**How to complete this task**
Leave every image out, and print the remaining lines below exactly.

══════

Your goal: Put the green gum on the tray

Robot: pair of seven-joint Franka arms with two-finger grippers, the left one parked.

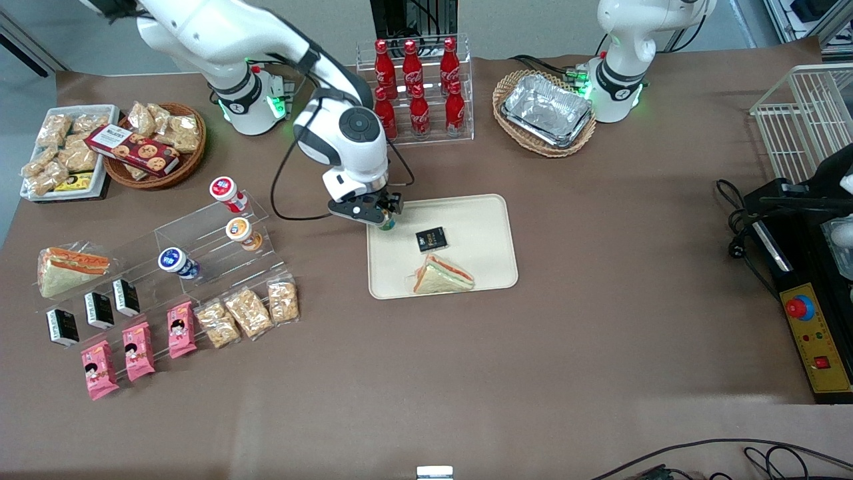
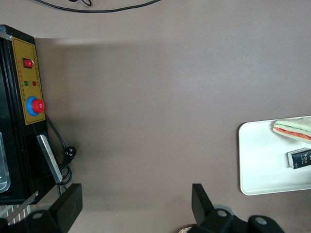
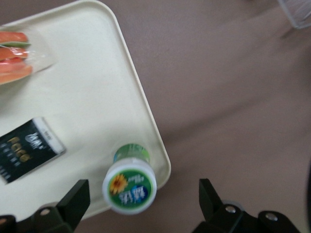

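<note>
1. Brown cloth-covered table (image 1: 533,347); large flat cream-beige rectangular tray (image 1: 480,220) near its middle.
2. Small green-labelled gum bottle with green-rimmed white lid (image 3: 129,186) upright on tray, at corner nearest working arm's base.
3. Right gripper (image 3: 141,206) above bottle, fingers (image 3: 73,199) spread wide, not touching.
4. Wrapped triangular sandwich (image 1: 442,275) and small black packet (image 1: 431,239) also on tray.
</note>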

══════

**Response area**
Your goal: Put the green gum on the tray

Robot: pair of seven-joint Franka arms with two-finger grippers, the left one parked.


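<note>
1. Brown cloth-covered table (image 1: 533,347); large flat cream-beige rectangular tray (image 1: 480,220) near its middle.
2. Small green-labelled gum bottle with green-rimmed white lid (image 3: 129,186) upright on tray, at corner nearest working arm's base.
3. Right gripper (image 3: 141,206) above bottle, fingers (image 3: 73,199) spread wide, not touching.
4. Wrapped triangular sandwich (image 1: 442,275) and small black packet (image 1: 431,239) also on tray.
</note>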

That concludes the output.